Conscience citoyenne gëm sa bopp met en garde contre le « sale » débat sur la nationalité

Le mouvement «Conscience citoyenne gëm sa bopp», membre de la Coalition «Macky 2012», s’est prononcé, hier, sur le débat relatif à la double nationalité. Et c’est pour mettre en garde les Sénégalais sur les conséquences néfastes que pourrait engendrer la poursuite de ce débat. «Nos compatriotes observent, depuis quelques jours, un nouveau type de débats, entretenu par quelques hommes politiques, sur la nationalité des uns et des autres parmi les personnes qui nous ont gouvernés dans un passé récent et éloigné. Il faut le dire, à haute et intelligible voix, nous sommes en face d’un débat inutile et dangereux qui, dans un passé récent, a réveillé ailleurs des fantasmes et des pulsions dévastateurs», déclare Maodo Malick Mbaye, président dudit mouvement. Ce dernier, qui s’est fendu un communiqué, d’ajouter : «Partout, dans les pays qui ont sombré dans la violence civile, le procédé est le même. On commence par des quolibets, des approximations dans les interprétations des textes, des amalgames inconsciemment entretenus et des caricatures pour indexer une catégorie de citoyens et l’opposer à une autre».

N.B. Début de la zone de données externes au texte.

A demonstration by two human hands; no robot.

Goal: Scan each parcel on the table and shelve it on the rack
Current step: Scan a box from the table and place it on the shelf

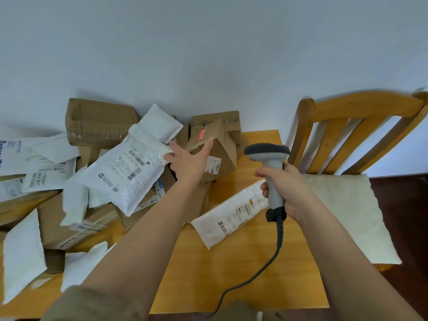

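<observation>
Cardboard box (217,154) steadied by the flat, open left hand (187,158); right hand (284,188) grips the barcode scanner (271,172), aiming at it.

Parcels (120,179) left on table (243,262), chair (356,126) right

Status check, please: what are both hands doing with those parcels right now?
Right hand grips scanner. Left hand open, reaching to small cardboard box. Red scan light on box. White mailers heaped alongside.

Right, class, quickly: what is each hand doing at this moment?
Left hand: open, fingers straight, reaching to the small box.
Right hand: gripping the scanner handle.
</observation>
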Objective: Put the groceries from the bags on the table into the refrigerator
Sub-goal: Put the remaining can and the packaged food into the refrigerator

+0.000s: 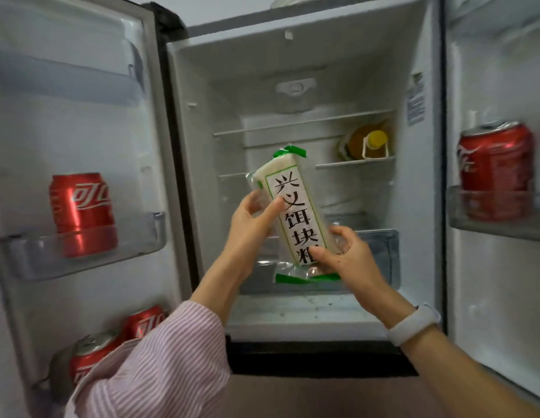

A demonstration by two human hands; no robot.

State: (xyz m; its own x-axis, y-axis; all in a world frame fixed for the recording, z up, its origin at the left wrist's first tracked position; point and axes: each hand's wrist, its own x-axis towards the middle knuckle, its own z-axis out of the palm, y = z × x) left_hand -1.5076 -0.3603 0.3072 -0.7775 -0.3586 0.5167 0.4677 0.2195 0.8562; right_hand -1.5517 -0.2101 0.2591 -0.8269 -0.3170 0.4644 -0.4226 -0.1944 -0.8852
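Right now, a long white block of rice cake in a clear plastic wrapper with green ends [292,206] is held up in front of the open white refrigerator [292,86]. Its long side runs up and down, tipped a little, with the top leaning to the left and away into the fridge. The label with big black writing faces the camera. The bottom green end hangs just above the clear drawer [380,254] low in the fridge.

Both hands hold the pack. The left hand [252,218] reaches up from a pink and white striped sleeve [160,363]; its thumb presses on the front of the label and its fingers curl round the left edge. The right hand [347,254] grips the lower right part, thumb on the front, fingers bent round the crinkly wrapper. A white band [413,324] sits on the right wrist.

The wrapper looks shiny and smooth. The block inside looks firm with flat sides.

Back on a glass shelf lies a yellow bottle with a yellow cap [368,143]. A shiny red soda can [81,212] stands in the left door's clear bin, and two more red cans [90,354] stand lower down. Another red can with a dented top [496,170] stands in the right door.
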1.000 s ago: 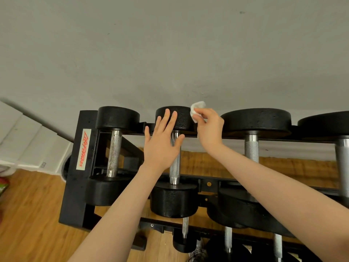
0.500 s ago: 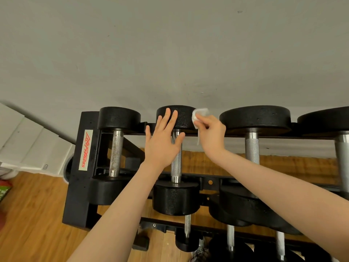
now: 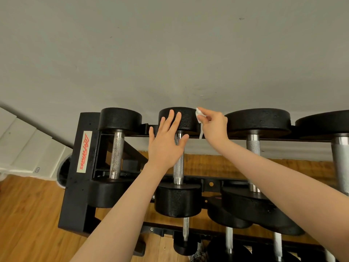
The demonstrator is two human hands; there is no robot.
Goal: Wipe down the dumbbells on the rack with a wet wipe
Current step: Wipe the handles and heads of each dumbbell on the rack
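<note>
A black rack (image 3: 79,178) holds several black dumbbells with chrome handles on its top tier. My left hand (image 3: 166,142) lies flat with straight fingers on the far head of the second dumbbell (image 3: 187,120) and over its handle. My right hand (image 3: 215,125) pinches a small white wet wipe (image 3: 199,115) against the right side of that same head. A strip of the wipe hangs down below the hand. The near head of this dumbbell (image 3: 177,201) faces me.
A smaller dumbbell (image 3: 118,148) sits to the left and larger ones (image 3: 256,121) to the right. More dumbbells fill the lower tier (image 3: 228,241). A grey wall stands right behind the rack. Wooden floor (image 3: 26,214) and a white object (image 3: 24,148) lie to the left.
My right hand has slid the wipe around the upper right edge of the far head, and a strip of it now hangs down. My left hand stays in place.
</note>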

Sur sa lancée, M. Mbaye indique: «Il serait peut-être temps que la classe politique mesure tout le danger des termes du débat». Il rappelle que «c’est par le biais de l’exacerbation des débats sur la nationalité, l’ethnie, la tribu, la communauté etc., que le Rwanda et la Côte-d’Ivoire ont frôlé l’abîme. De fil en aiguille, l’instrumentalisation des hommes politiques sur des faits mineurs a fini par dresser une partie de la population contre d’autres». «En initiant de tels débats, nous réveillons, par nos prises de parole, les démons assoupis de la discorde nationale. Pour la majorité présidentielle à laquelle nous appartenons, l’urgence commande de placer le curseur, au plan communicationnel, sur les réalisations que Macky Sall a multipliées, en un temps record, au bénéfice des populations», souligne le leader de «Gëm sa bopp». Au demeurant, relève Malick Mbaye, «la question de la bi-nationalité et d’autres interrogations annexes trouvent pleinement leurs réponses dans la charte fondamentale et dans le train de réformes audacieuses que le chef de l’Etat soumettra incessamment à la nation par voie référendaire».